EXERCISE REQUIREMENTS:
Down to the final line, write out the material beneath exactly, without pictures.
━━━ ENTRIES SUPPLIED ━━━
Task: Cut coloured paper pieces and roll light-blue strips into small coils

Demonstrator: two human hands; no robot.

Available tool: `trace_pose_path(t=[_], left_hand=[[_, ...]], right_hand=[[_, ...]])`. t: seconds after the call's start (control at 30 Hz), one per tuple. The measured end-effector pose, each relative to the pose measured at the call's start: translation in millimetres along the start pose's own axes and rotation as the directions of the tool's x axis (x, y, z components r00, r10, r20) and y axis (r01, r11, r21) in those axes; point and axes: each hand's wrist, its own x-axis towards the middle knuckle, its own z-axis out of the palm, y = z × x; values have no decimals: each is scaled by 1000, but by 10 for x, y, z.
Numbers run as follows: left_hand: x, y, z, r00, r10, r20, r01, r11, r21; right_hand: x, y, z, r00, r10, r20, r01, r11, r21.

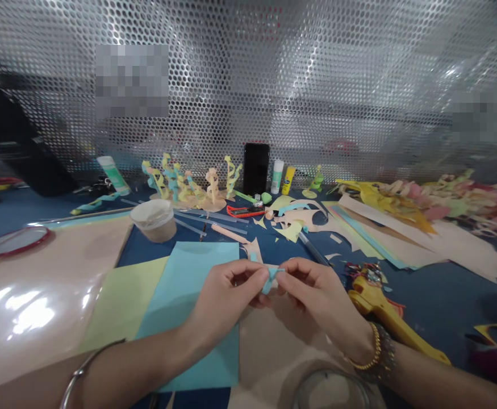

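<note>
Between my two hands, near the middle of the view, is a small folded piece of light blue paper [269,278]. My left hand [235,287] pinches its left side between thumb and forefinger. The thumb and fingers of my right hand [312,289] are closed on its right end. Both hands are above a brown-pink sheet [274,346]. A light blue sheet [205,267] lies partly under my left wrist, overlapping a pale green sheet [120,301].
Small paper figures [171,182], a white cup [154,220], a phone [256,168], glue sticks [277,176] and a red cutter [246,211] are farther back. At right are a yellow tool [384,315] and coloured paper [444,244]. A round clear object [331,392] sits near the front.
</note>
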Motion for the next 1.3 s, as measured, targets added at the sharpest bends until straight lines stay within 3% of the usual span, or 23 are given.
trace_pose_path(t=[0.23, 0.63, 1.3], left_hand=[[-5, 13, 20, 1000, 2, -29, -1, 1000, 19], [-16, 12, 10, 998, 54, 12, -55, 989, 139], [-17, -17, -9, 996, 86, -32, -81, 987, 140]], right_hand=[[-21, -9, 9, 1000, -14, 5, 14, 1000, -15], [-30, 1, -6, 1000, -13, -2, 12, 999, -32], [-19, 6, -17, 999, -38, -3, 37, 999, -32]])
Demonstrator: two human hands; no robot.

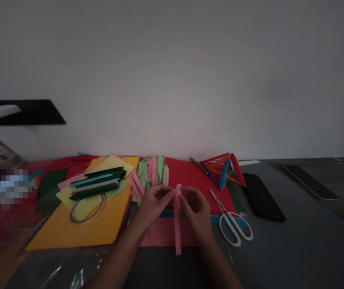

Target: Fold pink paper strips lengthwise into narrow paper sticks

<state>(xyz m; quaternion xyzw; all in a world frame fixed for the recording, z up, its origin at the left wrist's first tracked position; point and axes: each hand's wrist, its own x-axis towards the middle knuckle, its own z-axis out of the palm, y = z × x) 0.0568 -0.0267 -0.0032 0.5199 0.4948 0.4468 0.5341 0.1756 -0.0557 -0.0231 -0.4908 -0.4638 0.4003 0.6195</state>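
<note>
A narrow pink paper strip (177,224) hangs down between my hands. Its upper end is bent over, and both hands pinch it there. My left hand (155,202) grips the strip's top from the left, thumb against the fingers. From the other side my right hand (196,206) holds the same end, with its fingers curled. Below them lie a pink sheet (162,235) and a red sheet (186,170). Just behind my left hand is a pile of light green and pink paper strips (159,170).
White-handled scissors (230,224) lie right of my hands, beside a black phone (262,196). Behind them sits a folded-strip paper shape (224,168). On the left, orange sheets (54,233) carry dark green folded strips (99,182) and a roll of tape (74,216). A wall (172,80) closes the back.
</note>
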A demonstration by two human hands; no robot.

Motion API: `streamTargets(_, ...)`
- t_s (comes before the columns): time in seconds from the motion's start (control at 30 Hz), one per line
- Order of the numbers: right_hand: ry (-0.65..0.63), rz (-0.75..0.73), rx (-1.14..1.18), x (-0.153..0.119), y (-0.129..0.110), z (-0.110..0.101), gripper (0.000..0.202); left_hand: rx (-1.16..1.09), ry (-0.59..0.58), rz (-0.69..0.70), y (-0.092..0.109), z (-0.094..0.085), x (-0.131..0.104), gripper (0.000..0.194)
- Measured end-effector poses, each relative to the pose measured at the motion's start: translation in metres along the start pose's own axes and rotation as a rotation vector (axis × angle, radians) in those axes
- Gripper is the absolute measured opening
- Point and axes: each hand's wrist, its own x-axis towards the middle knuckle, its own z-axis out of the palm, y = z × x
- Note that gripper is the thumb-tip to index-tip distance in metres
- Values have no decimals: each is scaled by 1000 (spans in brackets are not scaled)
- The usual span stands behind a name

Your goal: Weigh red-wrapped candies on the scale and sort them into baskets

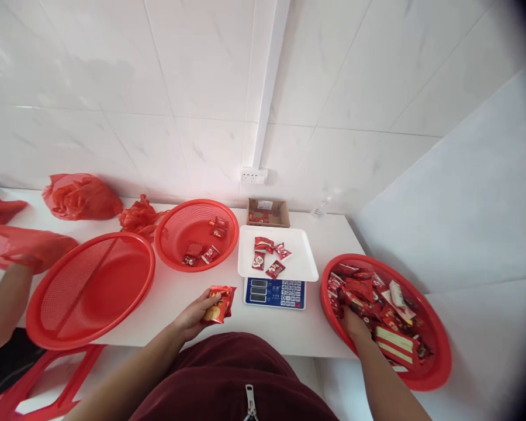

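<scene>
Left hand (193, 314) grips a few red-and-gold packets (219, 304), held over the table (170, 304) in front of the scale. Scale (275, 293) mid-table, white tray (298, 257) on top, small red packets (275, 269) lying on it. Right hand (349, 320) is down among the wrapped snacks (362, 286) in the right basket (438, 368); fingers look buried, so can't tell if it's closed on anything.

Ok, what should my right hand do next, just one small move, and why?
I'd probably close the right hand on one of the wrapped treats and lift it from the basket: its fingers are down among them, while the left hand holds red packets left of the scale.
</scene>
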Motion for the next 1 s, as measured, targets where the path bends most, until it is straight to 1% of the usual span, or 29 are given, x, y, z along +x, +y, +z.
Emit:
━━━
RESULT OF THIS EXERCISE:
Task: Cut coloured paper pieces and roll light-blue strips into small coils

Demonstrator: two human hands; no robot.

Available tool: `trace_pose_path(t=[_], left_hand=[[_, ...]], right_hand=[[_, ...]])`. t: seconds after the call's start (control at 30 Hz), one per tuple. The measured end-effector pose, each relative to the pose measured at the call's start: translation in millimetres along the start pose's own axes and rotation as the directions of the tool's x axis (x, y, z components r00, r10, r20) and y axis (r01, r11, r21) in those axes; point and axes: each hand's wrist, its own x-axis towards the middle knuckle, its own z-axis out of the palm, y = z × x; values have no decimals: each is scaled by 1000, but by 10 for x, y, z.
Numbers run as follows: left_hand: x, y, z, r00, r10, r20, r01, r11, r21; right_hand: x, y, z, r00, r10, r20, r01, r11, r21.


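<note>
Between my two hands, near the middle of the view, is a small folded piece of light blue paper [269,278]. My left hand [235,287] pinches its left side between thumb and forefinger. The thumb and fingers of my right hand [312,289] are closed on its right end. Both hands are above a brown-pink sheet [274,346]. A light blue sheet [205,267] lies partly under my left wrist, overlapping a pale green sheet [120,301].
Small paper figures [171,182], a white cup [154,220], a phone [256,168], glue sticks [277,176] and a red cutter [246,211] are farther back. At right are a yellow tool [384,315] and coloured paper [444,244]. A round clear object [331,392] sits near the front.
</note>
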Motion for the next 1.3 s, as measured, targets added at the sharpest bends until straight lines stay within 3% of the usual span, or 23 are given.
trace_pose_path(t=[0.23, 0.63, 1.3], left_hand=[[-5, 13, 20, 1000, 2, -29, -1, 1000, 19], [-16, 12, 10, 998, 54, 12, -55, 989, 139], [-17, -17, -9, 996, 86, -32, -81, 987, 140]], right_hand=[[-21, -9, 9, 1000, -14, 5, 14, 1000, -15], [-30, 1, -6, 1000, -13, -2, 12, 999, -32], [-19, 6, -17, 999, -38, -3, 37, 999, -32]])
Demonstrator: two human hands; no robot.


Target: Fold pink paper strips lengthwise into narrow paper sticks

<state>(xyz m; quaternion xyzw; all in a world frame fixed for the recording, z up, its origin at the left wrist's first tracked position; point and axes: each hand's wrist, its own x-axis towards the middle knuckle, its own z-axis out of the palm, y = z × x) 0.0568 -0.0267 -0.0032 0.5199 0.4948 0.4468 0.5341 0.1756 -0.0557 -0.0231 -0.4908 -0.4638 0.4003 0.6195</state>
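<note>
A narrow pink paper strip (177,224) hangs down between my hands. Its upper end is bent over, and both hands pinch it there. My left hand (155,202) grips the strip's top from the left, thumb against the fingers. From the other side my right hand (196,206) holds the same end, with its fingers curled. Below them lie a pink sheet (162,235) and a red sheet (186,170). Just behind my left hand is a pile of light green and pink paper strips (159,170).
White-handled scissors (230,224) lie right of my hands, beside a black phone (262,196). Behind them sits a folded-strip paper shape (224,168). On the left, orange sheets (54,233) carry dark green folded strips (99,182) and a roll of tape (74,216). A wall (172,80) closes the back.
</note>
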A demonstration by two human hands; no robot.

Motion API: `streamTargets(_, ...)`
- t_s (comes before the columns): time in seconds from the motion's start (control at 30 Hz), one per line
- Order of the numbers: right_hand: ry (-0.65..0.63), rz (-0.75..0.73), rx (-1.14..1.18), x (-0.153..0.119), y (-0.129..0.110), z (-0.110..0.101), gripper (0.000..0.202); left_hand: rx (-1.16..1.09), ry (-0.59..0.58), rz (-0.69..0.70), y (-0.092..0.109), z (-0.094..0.085), x (-0.131..0.104), gripper (0.000..0.194)
- Measured end-effector poses, each relative to the pose measured at the motion's start: translation in metres along the start pose's own axes and rotation as a rotation vector (axis × angle, radians) in those axes
- Gripper is the absolute measured opening
- Point and axes: each hand's wrist, its own x-axis towards the middle knuckle, its own z-axis out of the palm, y = z × x
- Note that gripper is the thumb-tip to index-tip distance in metres
- Values have no decimals: each is scaled by 1000 (spans in brackets are not scaled)
- The usual span stands behind a name

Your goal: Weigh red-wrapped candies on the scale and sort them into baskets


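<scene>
Left hand (193, 314) grips a few red-and-gold packets (219, 304), held over the table (170, 304) in front of the scale. Scale (275, 293) mid-table, white tray (298, 257) on top, small red packets (275, 269) lying on it. Right hand (349, 320) is down among the wrapped snacks (362, 286) in the right basket (438, 368); fingers look buried, so can't tell if it's closed on anything.

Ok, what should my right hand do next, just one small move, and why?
I'd probably close the right hand on one of the wrapped treats and lift it from the basket: its fingers are down among them, while the left hand holds red packets left of the scale.
</scene>
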Motion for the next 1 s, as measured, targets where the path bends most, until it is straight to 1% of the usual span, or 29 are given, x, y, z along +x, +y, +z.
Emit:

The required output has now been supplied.